ミンアウンフライン大統領は、政府会議などさまざまな場で政治・経済政策について演説や訓示を行っており、その内容は国営紙にも掲載されています。

大統領は、「21年のクーデター以降に進めてきた政策が国民の支持を得た結果、選挙に勝利した」と繰り返し述べています。こうした発言を見る限り、新政権発足後も21年以降の路線を基本的に維持していくと考えています。

経済面では国内生産を拡大し、輸入を抑えて輸出を促進する「輸入代替政策」を今後も進めていくでしょう。現在も輸入ライセンスや外貨送金規制は、日本企業の事業活動に多大な影響を及ぼしています。新政権発足後も、こうした規制が緩和される可能性は低いと考えています。

インパール作戦:1944年3月から7月にかけて、日本軍が英領インド北東部インパールの攻略を目指して行った作戦。補給・兵站を軽視した無謀な計画で数万人の死者を出した末に日本軍は敗走した。

ミャンマー人がなぜ日本に来たのかを知ってほしい

――在日ミャンマー人が18万人を超える中、日本人がミャンマー人と関わるうえで大切にすべきことは何でしょうか。

現在のミャンマーでは、急激な物価上昇に加え国内各地で内戦や戦闘が続いています。徴兵制も始まり、安定した就職先を見つけることも難しくなっています。

平和で安定した日本で暮らす方々にとって、こうした状況を具体的に想像することは容易ではないと思います。しかし、日本で暮らし働くミャンマー人の多くは、そうした厳しい状況の中から日本へ来ているのです。

日本で働くミャンマー人の中には、母国に残る家族へ送金し、家族の健康や安全を気遣いながら生活している人も少なくありません。1人ひとりが、それぞれの事情や責任を背負い、日本で懸命に働いています。

まずは、現在のミャンマーの状況に関心を持ち、日本で働くミャンマーの方々がどのような背景の中で日本に来られたのか、そのことに思いを寄せていただければと思います。

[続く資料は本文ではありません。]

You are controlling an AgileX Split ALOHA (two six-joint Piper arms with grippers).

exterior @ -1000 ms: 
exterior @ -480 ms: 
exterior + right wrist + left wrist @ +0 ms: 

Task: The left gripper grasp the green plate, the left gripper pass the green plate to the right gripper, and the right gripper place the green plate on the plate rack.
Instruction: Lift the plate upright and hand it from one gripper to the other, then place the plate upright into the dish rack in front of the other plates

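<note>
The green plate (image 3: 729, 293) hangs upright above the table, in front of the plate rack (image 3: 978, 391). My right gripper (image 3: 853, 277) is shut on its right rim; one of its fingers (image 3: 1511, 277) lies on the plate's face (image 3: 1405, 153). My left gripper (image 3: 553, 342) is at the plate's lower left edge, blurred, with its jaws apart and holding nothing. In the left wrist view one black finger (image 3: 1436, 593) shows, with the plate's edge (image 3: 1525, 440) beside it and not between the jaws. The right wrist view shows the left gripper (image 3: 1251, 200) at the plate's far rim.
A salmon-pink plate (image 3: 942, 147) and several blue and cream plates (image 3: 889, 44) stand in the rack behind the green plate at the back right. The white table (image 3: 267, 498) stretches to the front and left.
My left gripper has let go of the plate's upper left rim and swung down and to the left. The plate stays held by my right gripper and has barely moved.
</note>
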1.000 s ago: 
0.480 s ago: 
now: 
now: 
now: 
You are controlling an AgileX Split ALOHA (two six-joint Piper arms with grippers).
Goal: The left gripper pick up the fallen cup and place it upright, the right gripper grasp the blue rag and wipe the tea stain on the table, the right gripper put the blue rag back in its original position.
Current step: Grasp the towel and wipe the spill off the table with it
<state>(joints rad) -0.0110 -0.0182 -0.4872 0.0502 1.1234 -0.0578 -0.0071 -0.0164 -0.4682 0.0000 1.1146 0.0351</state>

――これから日本を目指す方、そして現在日本で暮らすミャンマー人の方々へ伝えたいことはありますか。

日本に来るミャンマー人の多くは、1年や2年といった短期間で帰国するのではなく、5年、10年、あるいはそれ以上の期間、日本で生活し、働くことを考えているのではないかと思います。

それは、自分の人生の中でも非常に大切な、長い時間です。だからこそ、単に日本で働くことだけを目標にするのではなく、その期間を通じて、どのように自分のキャリアを築いていくのかを真剣に考えてもらいたいと思います。すでに日本で経験を積んでいる先輩たちにも相談しながら、自分なりの将来像を描くことが大切です。